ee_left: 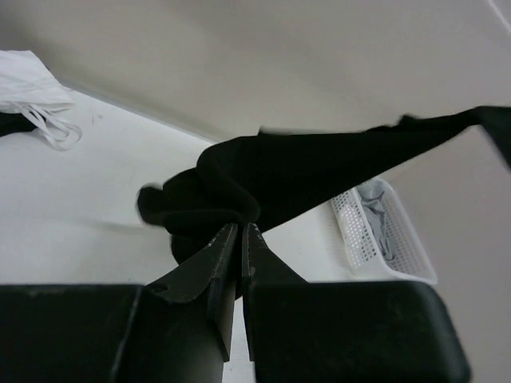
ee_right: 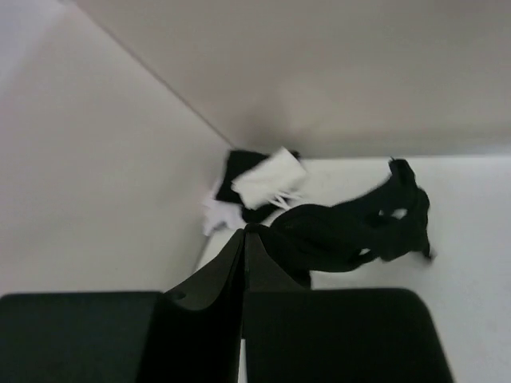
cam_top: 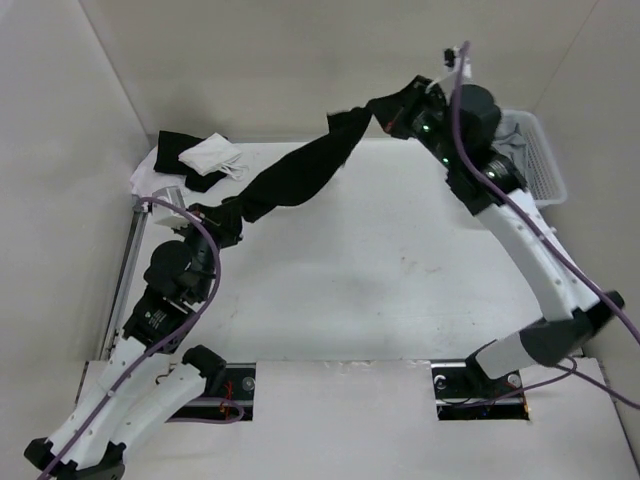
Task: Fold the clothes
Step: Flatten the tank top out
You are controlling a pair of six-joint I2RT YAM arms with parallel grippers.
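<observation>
Seen from above, the black garment (cam_top: 300,175) sags in a band over the table (cam_top: 400,270), from the left gripper (cam_top: 215,222) at mid-left to the right gripper (cam_top: 395,115) at upper right, with a white mesh basket (cam_top: 545,170) holding grey and white cloth at the right edge. In the left wrist view the fingers are pinched closed on the garment's bunched end, centre frame. In the right wrist view the fingers are likewise clamped on its other end, a heap of black and white cloths (ee_right: 267,179) above them

clothes (cam_top: 300,175) between heap (cam_top: 195,160) left, basket (cam_top: 553,170) right
</observation>
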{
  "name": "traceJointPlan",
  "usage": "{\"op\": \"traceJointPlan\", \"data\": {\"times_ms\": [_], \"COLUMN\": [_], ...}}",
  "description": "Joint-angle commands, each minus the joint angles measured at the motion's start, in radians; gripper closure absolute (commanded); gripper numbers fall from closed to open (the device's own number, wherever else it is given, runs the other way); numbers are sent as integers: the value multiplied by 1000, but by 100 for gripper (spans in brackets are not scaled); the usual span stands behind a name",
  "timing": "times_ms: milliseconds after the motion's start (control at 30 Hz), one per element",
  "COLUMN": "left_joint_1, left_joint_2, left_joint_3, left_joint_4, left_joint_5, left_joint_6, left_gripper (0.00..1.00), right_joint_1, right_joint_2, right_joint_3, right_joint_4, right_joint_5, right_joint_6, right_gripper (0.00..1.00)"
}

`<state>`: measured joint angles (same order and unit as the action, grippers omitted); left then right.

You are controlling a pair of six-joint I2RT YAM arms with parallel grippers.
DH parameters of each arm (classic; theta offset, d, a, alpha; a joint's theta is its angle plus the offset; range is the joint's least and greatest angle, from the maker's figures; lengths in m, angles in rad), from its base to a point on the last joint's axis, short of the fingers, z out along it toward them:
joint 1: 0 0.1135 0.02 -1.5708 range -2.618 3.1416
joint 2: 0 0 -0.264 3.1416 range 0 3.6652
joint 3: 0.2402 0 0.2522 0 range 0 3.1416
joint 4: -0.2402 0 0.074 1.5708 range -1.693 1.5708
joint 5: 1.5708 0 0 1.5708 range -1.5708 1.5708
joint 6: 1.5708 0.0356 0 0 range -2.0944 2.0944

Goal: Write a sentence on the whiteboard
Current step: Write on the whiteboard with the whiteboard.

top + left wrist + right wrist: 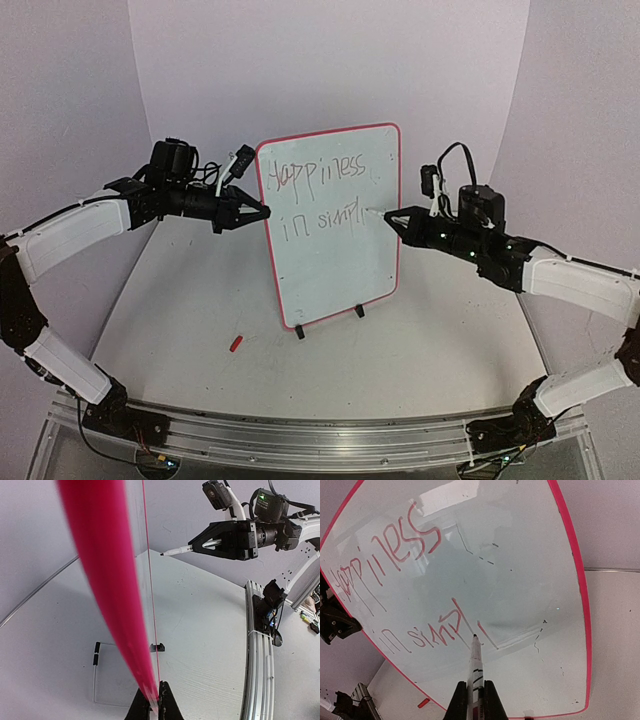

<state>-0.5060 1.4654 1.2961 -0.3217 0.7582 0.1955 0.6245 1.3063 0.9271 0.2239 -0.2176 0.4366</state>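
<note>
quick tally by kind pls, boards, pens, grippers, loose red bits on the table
whiteboard: 1
marker pen: 1
small red piece: 1
grippers: 2, left gripper and right gripper
total: 5

The upright whiteboard (335, 265) blocks mid-table. The left gripper (262, 212) clamps its edge at 9 o'clock, and the right gripper (390, 217) holds a marker (372, 211) to it at 3 o'clock. The table (430, 350) at 6 o'clock is passable, but a small red piece (235, 343) lies at 7 o'clock.
</note>
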Motion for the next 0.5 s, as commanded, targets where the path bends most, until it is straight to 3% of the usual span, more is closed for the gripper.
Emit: {"op": "traceJointPlan", "data": {"times_ms": [0,467], "left_joint_1": [-25,-25], "left_joint_2": [44,44], "left_joint_3": [-20,-20], "left_joint_4": [-204,-206], "left_joint_5": [-34,-39], "left_joint_6": [66,69], "left_gripper": [100,100], "right_joint_1": [10,13], "right_joint_2": [14,78], "right_joint_3": [69,99], "right_joint_4": [32,51], "right_joint_5": [-4,27], "right_joint_6": [-35,-45], "right_gripper": [100,100]}}
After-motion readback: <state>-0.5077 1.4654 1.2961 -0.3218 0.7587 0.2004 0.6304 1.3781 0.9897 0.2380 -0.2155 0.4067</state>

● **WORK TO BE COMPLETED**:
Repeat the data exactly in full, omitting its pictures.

● **RESPONSE**:
ee_left: 
ee_right: 
cam_top: 
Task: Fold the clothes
Step: Flatten the tank top out
You are controlling a pair of six-joint I2RT YAM arms with parallel grippers.
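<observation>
Seen from above, the black garment (cam_top: 300,175) sags in a band over the table (cam_top: 400,270), from the left gripper (cam_top: 215,222) at mid-left to the right gripper (cam_top: 395,115) at upper right, with a white mesh basket (cam_top: 545,170) holding grey and white cloth at the right edge. In the left wrist view the fingers are pinched closed on the garment's bunched end, centre frame. In the right wrist view the fingers are likewise clamped on its other end, a heap of black and white cloths (ee_right: 267,179) above them

clothes (cam_top: 300,175) between heap (cam_top: 195,160) left, basket (cam_top: 553,170) right
</observation>
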{
  "name": "traceJointPlan",
  "usage": "{\"op\": \"traceJointPlan\", \"data\": {\"times_ms\": [_], \"COLUMN\": [_], ...}}",
  "description": "Joint-angle commands, each minus the joint angles measured at the motion's start, in radians; gripper closure absolute (commanded); gripper numbers fall from closed to open (the device's own number, wherever else it is given, runs the other way); numbers are sent as integers: the value multiplied by 1000, but by 100 for gripper (spans in brackets are not scaled); the usual span stands behind a name",
  "timing": "times_ms: milliseconds after the motion's start (control at 30 Hz), one per element",
  "COLUMN": "left_joint_1, left_joint_2, left_joint_3, left_joint_4, left_joint_5, left_joint_6, left_gripper (0.00..1.00), right_joint_1, right_joint_2, right_joint_3, right_joint_4, right_joint_5, right_joint_6, right_gripper (0.00..1.00)"
}

`<state>`: measured joint angles (same order and unit as the action, grippers omitted); left then right.

You are controlling a pair of six-joint I2RT YAM arms with parallel grippers.
DH parameters of each arm (classic; theta offset, d, a, alpha; a joint's theta is its angle plus the offset; range is the joint's least and greatest angle, from the maker's figures; lengths in m, angles in rad), from its base to a point on the last joint's axis, short of the fingers, z out along it toward them:
joint 1: 0 0.1135 0.02 -1.5708 range -2.618 3.1416
joint 2: 0 0 -0.264 3.1416 range 0 3.6652
joint 3: 0.2402 0 0.2522 0 range 0 3.1416
joint 4: -0.2402 0 0.074 1.5708 range -1.693 1.5708
joint 5: 1.5708 0 0 1.5708 range -1.5708 1.5708
joint 6: 1.5708 0.0356 0 0 range -2.0944 2.0944

Goal: Write a sentence on the whiteboard
Current step: Write on the whiteboard with the whiteboard.

top + left wrist + right wrist: 

<state>-0.5060 1.4654 1.2961 -0.3217 0.7582 0.1955 0.6245 1.3063 0.9271 0.2239 -0.2176 0.4366</state>
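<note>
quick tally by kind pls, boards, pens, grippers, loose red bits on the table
whiteboard: 1
marker pen: 1
small red piece: 1
grippers: 2, left gripper and right gripper
total: 5

The upright whiteboard (335, 265) blocks mid-table. The left gripper (262, 212) clamps its edge at 9 o'clock, and the right gripper (390, 217) holds a marker (372, 211) to it at 3 o'clock. The table (430, 350) at 6 o'clock is passable, but a small red piece (235, 343) lies at 7 o'clock.
</note>
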Motion for the next 0.5 s, as commanded, targets where the path bends most, until it is straight to 3% of the usual span, more is closed for the gripper.
Emit: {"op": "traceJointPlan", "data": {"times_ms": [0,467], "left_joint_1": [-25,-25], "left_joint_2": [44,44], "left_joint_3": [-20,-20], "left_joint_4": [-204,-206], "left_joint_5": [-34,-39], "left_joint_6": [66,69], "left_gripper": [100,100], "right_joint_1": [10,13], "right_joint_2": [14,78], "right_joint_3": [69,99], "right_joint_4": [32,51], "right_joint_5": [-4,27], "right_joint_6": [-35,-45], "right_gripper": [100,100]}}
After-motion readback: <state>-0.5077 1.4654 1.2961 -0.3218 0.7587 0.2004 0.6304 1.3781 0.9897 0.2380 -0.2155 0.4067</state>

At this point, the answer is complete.